Un tipo del tutto diverso di dispositivo elettroanalitico è basato sulla misura di un potenziale di equilibrio e sull'impiego di un'equazione come la [5] per determinare la concentrazione dello ione con cui l'elettrodo è in equilibrio. Sebbene questa possibilità sia esistita fin dall'inizio del XX sec., essa fu sfruttata ampiamente solo nella forma dell'elettrodo a vetro usato per misurare il pH (=−log[H+]). Questo elettrodo è costituito da un sottile bulbo di vetro, dentro il quale si trovano una soluzione di acido cloridrico e un elettrodo ad argento-cloruro d'argento (fig. 6). Il vetro ha la struttura di un silicato contenente ioni di metalli alcalini che possono essere sostituiti da altri ioni, in particolare da ioni idrogeno provenienti da una soluzione in contatto con l'elettrodo.
Questo processo di scambio, che avviene sulla superficie esterna del vetro, dà origine a una differenza di potenziale (misurabile fra l'elettrodo posto entro il bulbo di vetro e un elettrodo di riferimento a contatto con la soluzione in esame) che dipende logaritmicamente dalla concentrazione idrogenionica, secondo l'equazione di Nernst. Modificando opportunamente la composizione del vetro, l'intervallo di pH a cui l'elettrodo ancora funziona può essere esteso fino a 11 (ambiente notevolmente alcalino), oppure l'elettrodo può essere reso sensibile a uno ione di metallo alcalino. Questi furono i primi elettrodi ionici selettivi o ISE (Ion selective electrodes), ai quali più di recente se ne sono aggiunti molti altri. Il primo elettrodo di questa nuova serie, che diede buoni risultati, è stato quello per gli ioni fluoruro costruito nel 1966, a base di LaF3 solido.
Nel 1967 furono realizzati alcuni pratici elettrodi liquidi a scambio ionico, costituiti da una fase liquida, immiscibile con la soluzione in esame (normalmente acquosa), che conteneva un agente complessante, altamente specifico per lo ione da analizzare e insolubile nella fase acquosa.

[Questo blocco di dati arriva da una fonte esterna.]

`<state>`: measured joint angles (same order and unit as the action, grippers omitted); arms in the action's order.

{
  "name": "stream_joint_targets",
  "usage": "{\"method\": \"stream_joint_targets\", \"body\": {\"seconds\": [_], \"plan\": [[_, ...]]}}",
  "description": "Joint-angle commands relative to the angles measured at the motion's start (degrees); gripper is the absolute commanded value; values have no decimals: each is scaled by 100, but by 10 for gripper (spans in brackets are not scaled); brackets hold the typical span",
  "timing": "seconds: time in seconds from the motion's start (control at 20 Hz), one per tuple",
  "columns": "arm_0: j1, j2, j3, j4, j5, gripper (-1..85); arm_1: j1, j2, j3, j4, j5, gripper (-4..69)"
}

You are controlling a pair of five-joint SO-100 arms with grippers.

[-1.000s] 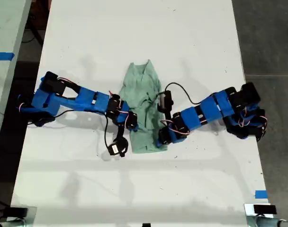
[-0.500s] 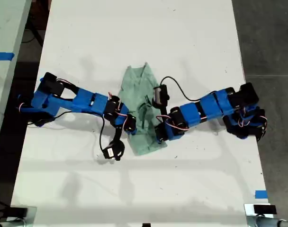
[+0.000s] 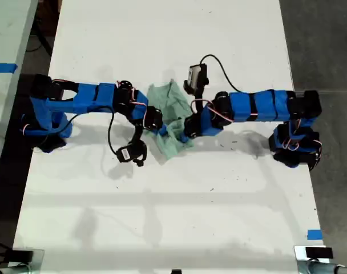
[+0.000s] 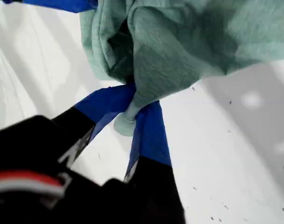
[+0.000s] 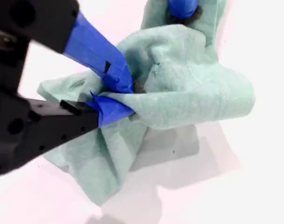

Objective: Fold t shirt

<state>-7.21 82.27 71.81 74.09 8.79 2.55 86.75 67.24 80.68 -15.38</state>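
**A:** Take me across the exterior view, left to right.

**B:** At its left, one blue arm (image 3: 88, 100) stretches nearly level towards the centre, its wrist bent down at the cloth. In the middle, slightly above centre, the t shirt (image 3: 169, 105) sits bunched on the white bench (image 3: 162, 217), pinched between the two arm tips. From its right, the other blue arm (image 3: 259, 105) reaches in just as level, tip down on the same bundle.

**A:** And the hands?

**B:** My first hand (image 4: 128, 119) is closed on a twisted nub of fabric, with the rest of the cloth bulging beyond the jaws. My second hand (image 5: 116, 95) is clamped on a thick fold, with loose cloth spread on the bench beneath. I can't say for sure which exterior arm carries which; the wrist views don't settle it.

**A:** How should the fold go from here?

**B:** My judgement is that the two grips sit too close together, so the cloth is crumpling rather than creasing. I'd draw the hands apart to pull the held edge taut. Then carry it evenly over the part lying flat, both hands level. Lower before letting go, so no bulge is trapped underneath.
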Motion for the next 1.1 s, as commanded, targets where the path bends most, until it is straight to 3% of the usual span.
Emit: {"method": "stream_joint_targets", "body": {"seconds": [0.0, 0.25, 0.6, 0.9, 1.05], "plan": [[-589, 501, -264, 114, 220, -2, 606, 457, -510, -536, -554, 20], [-1441, 492, -123, 316, 598, -2, 1503, 316, -352, -1450, -1204, 20], [-2531, 536, 580, 325, 1020, -2, 2610, -141, 510, -3190, -2021, 20], [-3190, -642, 1090, -141, 1521, -2, 3454, -1512, 492, -3867, -2689, 19], [-3375, -888, 1011, -185, 1819, 1, 3647, -2048, 316, -3771, -2575, 49]]}}
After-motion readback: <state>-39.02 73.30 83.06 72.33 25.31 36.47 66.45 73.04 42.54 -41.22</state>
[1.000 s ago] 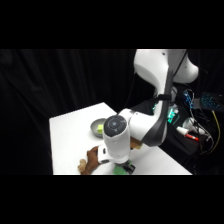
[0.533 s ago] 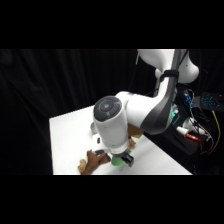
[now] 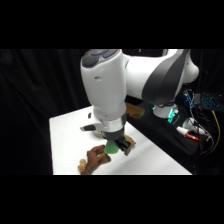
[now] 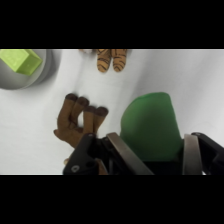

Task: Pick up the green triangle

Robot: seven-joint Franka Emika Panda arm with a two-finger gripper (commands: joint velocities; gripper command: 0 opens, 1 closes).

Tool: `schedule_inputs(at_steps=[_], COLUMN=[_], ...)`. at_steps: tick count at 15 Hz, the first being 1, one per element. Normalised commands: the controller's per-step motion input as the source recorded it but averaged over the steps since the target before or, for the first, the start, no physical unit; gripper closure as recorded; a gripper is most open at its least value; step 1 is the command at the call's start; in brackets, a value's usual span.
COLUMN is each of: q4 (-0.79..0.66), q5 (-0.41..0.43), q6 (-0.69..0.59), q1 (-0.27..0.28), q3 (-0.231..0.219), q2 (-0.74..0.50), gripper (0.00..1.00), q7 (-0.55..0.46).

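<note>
The white arm [image 3: 145, 80] reaches low across the white bench [image 3: 65, 145] from the upper right, its thick wrist pointing down over the near part. The gripper [image 4: 150, 150] has its two metal fingers [image 4: 122, 152] closed on the green triangle [image 4: 150, 125], a matte bright green wedge with rounded edges, held between them above the bench. Just beside it lies a brown toy [image 4: 77, 120]. A grey bowl [image 4: 37, 72] holding a yellow-green block [image 4: 20, 61] sits further off.

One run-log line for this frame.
gripper: shut on green triangle | triangle: lifted off table | nearby: brown toy, grey bowl
</note>
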Motion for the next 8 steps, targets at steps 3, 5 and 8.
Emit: schedule_inputs(at_steps=[3,5,8], q4=[0.05,0.04,0.04], q5=[0.025,0.015,0.015], q6=[-0.18,-0.15,-0.12], q1=[-0.047,-0.037,-0.028], q3=[-0.002,-0.001,0.001], q2=[-0.17,-0.13,-0.10], gripper=[1.00,1.00,1.00], q7=[0.03,0.03,0.03])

Ne risulta una distribuzione dello ione in esame (e degli altri ioni), che ubbidisce alle leggi dell'equilibrio di Donnan e che dà luogo a un potenziale di membrana dipendente dalla concentrazione ionica nella soluzione nel modo descritto dall'equazione di Nernst. Il principio basilare è simile a quello dell'elettrodo a vetro, ma il reticolo di silicato solido è sostituito da un agente complessante in soluzione. L'efficienza di questi elettrodi dipende dalla selettività dell'agente complessante e dalla possibilità che hanno altri ioni di attraversare l'interfaccia, in relazione anche alla loro concentrazione nella soluzione. Un recente sviluppo è stato la combinazione di elettrodi selettivi e di dispositivi semiconduttori, i cosiddetti transistori iono-selettivi a effetto di campo o ISFET (Ion sensitive field effect transistor). Questi elettrodi iono-selettivi, benché misurino ioni in soluzione, possono essere adattati ad altri tipi di misure, per esempio all'analisi dei gas, facendo in modo che il gas si sciolga in uno strato sottile di soluzione e produca una variazione rivelabile in una composizione ionica.
Le fonti di energia elettrochimica possono essere distinte in celle primarie, celle secondarie e celle a combustibile.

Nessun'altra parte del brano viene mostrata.